▸ REQUIRED WORK
Please copy out all the data. Every detail stays the same.

[Records from a dataset]

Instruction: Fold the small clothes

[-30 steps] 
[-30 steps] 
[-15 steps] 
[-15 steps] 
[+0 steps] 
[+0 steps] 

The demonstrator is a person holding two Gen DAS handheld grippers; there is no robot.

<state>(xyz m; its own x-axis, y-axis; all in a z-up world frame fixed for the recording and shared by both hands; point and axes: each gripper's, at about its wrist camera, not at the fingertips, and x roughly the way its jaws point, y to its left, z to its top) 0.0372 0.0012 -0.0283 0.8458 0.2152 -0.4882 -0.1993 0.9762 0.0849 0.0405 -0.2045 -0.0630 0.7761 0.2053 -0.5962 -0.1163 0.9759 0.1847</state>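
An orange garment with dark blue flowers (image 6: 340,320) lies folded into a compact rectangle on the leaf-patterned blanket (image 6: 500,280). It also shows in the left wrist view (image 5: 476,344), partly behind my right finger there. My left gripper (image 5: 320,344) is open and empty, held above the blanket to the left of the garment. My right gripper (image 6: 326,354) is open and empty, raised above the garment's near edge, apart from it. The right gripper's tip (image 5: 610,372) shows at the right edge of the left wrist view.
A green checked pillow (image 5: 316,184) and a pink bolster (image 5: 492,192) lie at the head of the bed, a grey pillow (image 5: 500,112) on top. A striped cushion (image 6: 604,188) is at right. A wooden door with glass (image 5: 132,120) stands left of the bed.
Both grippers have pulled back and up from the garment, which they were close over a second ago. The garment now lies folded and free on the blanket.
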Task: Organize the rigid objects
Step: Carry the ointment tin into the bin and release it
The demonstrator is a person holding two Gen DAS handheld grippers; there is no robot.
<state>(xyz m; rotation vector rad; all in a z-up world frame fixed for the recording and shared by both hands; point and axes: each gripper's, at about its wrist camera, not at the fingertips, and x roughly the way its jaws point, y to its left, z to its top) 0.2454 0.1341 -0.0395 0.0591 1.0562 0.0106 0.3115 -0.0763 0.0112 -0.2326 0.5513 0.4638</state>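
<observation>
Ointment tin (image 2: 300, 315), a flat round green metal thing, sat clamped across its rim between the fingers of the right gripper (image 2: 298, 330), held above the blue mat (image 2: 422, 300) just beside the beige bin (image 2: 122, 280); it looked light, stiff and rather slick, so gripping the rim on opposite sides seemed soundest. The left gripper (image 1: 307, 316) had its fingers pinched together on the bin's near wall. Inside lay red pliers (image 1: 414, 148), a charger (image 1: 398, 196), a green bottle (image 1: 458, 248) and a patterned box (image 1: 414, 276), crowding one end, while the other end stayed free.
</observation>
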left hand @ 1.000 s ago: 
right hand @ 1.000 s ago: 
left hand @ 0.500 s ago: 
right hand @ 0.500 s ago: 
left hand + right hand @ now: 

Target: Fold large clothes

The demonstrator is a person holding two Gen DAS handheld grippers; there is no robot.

▸ WRITTEN REPLY
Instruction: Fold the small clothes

[-30 steps] 
[-30 steps] 
[-15 steps] 
[-15 steps] 
[+0 steps] 
[+0 steps] 

The demonstrator is a person holding two Gen DAS handheld grippers; there is no robot.

<state>(xyz m; its own x-axis, y-axis; all in a z-up world frame fixed for the recording and shared by both hands; point and axes: each gripper's, at about its wrist camera, not at the fingertips, and x roughly the way its jaws point, y to its left, z to its top) 0.0372 0.0012 -0.0283 0.8458 0.2152 -0.4882 -0.1993 0.9762 0.0849 0.0405 -0.2045 -0.0630 0.7761 0.2053 -0.5962 -0.1163 0.9759 0.1847</state>
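An orange garment with dark blue flowers (image 6: 340,320) lies folded into a compact rectangle on the leaf-patterned blanket (image 6: 500,280). It also shows in the left wrist view (image 5: 476,344), partly behind my right finger there. My left gripper (image 5: 320,344) is open and empty, held above the blanket to the left of the garment. My right gripper (image 6: 326,354) is open and empty, raised above the garment's near edge, apart from it. The right gripper's tip (image 5: 610,372) shows at the right edge of the left wrist view.
A green checked pillow (image 5: 316,184) and a pink bolster (image 5: 492,192) lie at the head of the bed, a grey pillow (image 5: 500,112) on top. A striped cushion (image 6: 604,188) is at right. A wooden door with glass (image 5: 132,120) stands left of the bed.
Both grippers have pulled back and up from the garment, which they were close over a second ago. The garment now lies folded and free on the blanket.
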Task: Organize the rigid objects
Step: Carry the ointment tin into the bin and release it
The demonstrator is a person holding two Gen DAS handheld grippers; there is no robot.
<state>(xyz m; rotation vector rad; all in a z-up world frame fixed for the recording and shared by both hands; point and axes: each gripper's, at about its wrist camera, not at the fingertips, and x roughly the way its jaws point, y to its left, z to its top) 0.2454 0.1341 -0.0395 0.0591 1.0562 0.0106 0.3115 -0.0763 0.0112 -0.2326 0.5513 0.4638</state>
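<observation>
Ointment tin (image 2: 300, 315), a flat round green metal thing, sat clamped across its rim between the fingers of the right gripper (image 2: 298, 330), held above the blue mat (image 2: 422, 300) just beside the beige bin (image 2: 122, 280); it looked light, stiff and rather slick, so gripping the rim on opposite sides seemed soundest. The left gripper (image 1: 307, 316) had its fingers pinched together on the bin's near wall. Inside lay red pliers (image 1: 414, 148), a charger (image 1: 398, 196), a green bottle (image 1: 458, 248) and a patterned box (image 1: 414, 276), crowding one end, while the other end stayed free.
</observation>
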left hand @ 1.000 s ago: 
right hand @ 1.000 s ago: 
left hand @ 0.500 s ago: 
right hand @ 0.500 s ago: 
left hand + right hand @ now: 

Target: Fold large clothes

The demonstrator is a person holding two Gen DAS handheld grippers; there is no robot.

What came before is the finished answer.